The motor water pump is a critical component of your outboard, but most boat owners have a habit of neglecting it in favor of what they view as more pressing matters. Outboard water pumps may be simple in design, but they are also vitally important for the health and safety of your boat. It’s recommended that you replace your outboard motor water pump once a season, or at the very least, once every other season. If you can’t recall the last time you even thought about servicing your outboard water pump, it’s probably time. Marine water pumps and pump impellers help extend the life of your boat’s outboard engine, but if you’re using damaged or worn-out marine engine parts, it can result in costly repairs. In this article, we’re taking a deeper look at how to check a water pump on a boat motor — and how to replace a water pump when necessary.

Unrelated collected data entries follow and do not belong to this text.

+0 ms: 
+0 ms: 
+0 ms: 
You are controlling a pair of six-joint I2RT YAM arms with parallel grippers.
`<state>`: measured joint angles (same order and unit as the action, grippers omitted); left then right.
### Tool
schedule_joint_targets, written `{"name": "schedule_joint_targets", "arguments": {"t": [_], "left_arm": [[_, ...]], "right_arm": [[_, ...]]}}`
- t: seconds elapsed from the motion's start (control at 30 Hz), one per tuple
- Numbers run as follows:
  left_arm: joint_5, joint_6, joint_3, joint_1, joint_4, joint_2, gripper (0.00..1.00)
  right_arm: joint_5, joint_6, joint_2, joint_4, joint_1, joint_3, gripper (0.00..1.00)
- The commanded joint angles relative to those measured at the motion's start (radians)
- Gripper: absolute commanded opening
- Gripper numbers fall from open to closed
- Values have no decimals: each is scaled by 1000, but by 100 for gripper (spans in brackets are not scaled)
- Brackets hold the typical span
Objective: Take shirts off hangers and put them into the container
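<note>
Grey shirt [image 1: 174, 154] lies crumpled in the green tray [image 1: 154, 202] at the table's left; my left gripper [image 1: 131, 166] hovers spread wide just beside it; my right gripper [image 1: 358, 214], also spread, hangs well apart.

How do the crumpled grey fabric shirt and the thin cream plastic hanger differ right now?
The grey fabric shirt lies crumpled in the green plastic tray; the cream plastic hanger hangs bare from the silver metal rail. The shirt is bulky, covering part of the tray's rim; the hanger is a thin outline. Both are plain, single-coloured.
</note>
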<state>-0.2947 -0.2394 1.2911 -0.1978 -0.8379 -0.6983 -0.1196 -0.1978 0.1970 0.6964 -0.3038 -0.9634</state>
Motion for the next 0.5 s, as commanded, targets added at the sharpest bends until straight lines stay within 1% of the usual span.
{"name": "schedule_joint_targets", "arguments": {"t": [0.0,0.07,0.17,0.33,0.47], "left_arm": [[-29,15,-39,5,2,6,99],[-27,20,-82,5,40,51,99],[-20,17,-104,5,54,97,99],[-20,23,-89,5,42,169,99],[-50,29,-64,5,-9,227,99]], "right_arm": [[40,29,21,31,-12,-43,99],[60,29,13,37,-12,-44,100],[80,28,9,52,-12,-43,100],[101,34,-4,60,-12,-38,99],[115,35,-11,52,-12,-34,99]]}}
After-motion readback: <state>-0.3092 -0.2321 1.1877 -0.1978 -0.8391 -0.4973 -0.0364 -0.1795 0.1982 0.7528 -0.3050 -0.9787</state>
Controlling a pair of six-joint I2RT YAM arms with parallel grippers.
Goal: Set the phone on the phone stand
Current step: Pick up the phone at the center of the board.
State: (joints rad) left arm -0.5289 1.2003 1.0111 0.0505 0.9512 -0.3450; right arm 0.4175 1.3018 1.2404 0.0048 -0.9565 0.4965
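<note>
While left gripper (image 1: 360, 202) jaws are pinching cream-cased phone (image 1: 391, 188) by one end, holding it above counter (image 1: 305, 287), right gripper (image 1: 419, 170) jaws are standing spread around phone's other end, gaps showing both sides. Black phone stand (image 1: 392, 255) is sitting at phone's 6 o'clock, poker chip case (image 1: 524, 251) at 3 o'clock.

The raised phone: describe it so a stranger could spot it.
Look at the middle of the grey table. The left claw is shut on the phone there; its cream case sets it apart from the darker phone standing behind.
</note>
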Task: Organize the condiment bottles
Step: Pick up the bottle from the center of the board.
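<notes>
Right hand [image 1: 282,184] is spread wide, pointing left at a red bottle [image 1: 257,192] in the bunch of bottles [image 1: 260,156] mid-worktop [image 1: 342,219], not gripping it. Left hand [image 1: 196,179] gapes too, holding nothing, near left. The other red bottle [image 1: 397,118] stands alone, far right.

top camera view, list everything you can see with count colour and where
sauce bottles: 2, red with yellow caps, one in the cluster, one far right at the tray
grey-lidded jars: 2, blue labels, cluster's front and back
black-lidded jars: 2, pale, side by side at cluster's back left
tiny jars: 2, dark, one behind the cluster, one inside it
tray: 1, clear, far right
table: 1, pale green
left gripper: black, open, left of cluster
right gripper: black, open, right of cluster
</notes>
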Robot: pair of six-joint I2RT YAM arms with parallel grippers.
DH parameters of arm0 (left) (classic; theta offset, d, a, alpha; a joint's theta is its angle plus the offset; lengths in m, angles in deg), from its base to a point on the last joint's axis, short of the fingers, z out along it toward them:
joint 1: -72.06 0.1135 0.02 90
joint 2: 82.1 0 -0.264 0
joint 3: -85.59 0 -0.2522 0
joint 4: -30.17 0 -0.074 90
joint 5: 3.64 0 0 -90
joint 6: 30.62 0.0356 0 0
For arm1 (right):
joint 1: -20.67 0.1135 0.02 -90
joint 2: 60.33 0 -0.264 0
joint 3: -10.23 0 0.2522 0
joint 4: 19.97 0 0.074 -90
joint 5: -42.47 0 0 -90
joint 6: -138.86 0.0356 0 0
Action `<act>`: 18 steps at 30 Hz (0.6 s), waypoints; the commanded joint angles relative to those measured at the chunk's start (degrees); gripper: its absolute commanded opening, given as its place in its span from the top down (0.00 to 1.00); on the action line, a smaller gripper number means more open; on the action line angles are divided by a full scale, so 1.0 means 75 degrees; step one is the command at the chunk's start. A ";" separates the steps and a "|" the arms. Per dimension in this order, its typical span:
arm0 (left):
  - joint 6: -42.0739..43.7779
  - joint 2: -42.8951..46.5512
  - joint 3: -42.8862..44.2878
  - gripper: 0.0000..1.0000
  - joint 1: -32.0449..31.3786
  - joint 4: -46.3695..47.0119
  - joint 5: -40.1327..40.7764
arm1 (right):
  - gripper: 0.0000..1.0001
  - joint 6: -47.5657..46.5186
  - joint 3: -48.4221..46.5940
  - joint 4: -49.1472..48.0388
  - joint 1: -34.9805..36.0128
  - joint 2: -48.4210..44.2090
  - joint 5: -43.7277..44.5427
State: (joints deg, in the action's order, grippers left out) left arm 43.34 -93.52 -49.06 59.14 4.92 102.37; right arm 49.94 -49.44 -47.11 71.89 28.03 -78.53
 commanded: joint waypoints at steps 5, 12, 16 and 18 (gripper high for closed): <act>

We’ll also provide some general tips and tricks to help you along the way.
How to Tell If Your Outboard Water Pump Is Bad
Your boat’s water pump impeller is the most common cause of a bad outboard water pump. This generally manifests itself through bad water circulation and overheating issues. The small round disk has spinning blades that help move water throughout the circuit of the outboard motor – when they break, the supply stops. Salt, mud, sand, sticks and other various forms of debris can take their toll on the pump impeller, housing and related components. Hence, the need to replace it once a season – as good of a boat owner as you are, these things are simply unavoidable. While regular yearly maintenance is the best practice, there may still come a time when the unexpected happens and your outboard motor water pump fails. If that happens, you need to know how to tell if your outboard water pump is bad.
- Signs of Overheating: If you ever notice your outboard motor’s water temperature rapidly rises on more than one occasion, it could cause concern. Frequent overheating is the most common sign your outboard water pump isn’t working correctly. If the motor can’t produce a steady stream of water once you get it back down to cooler temperatures, your impeller is most likely heavily worn or damaged.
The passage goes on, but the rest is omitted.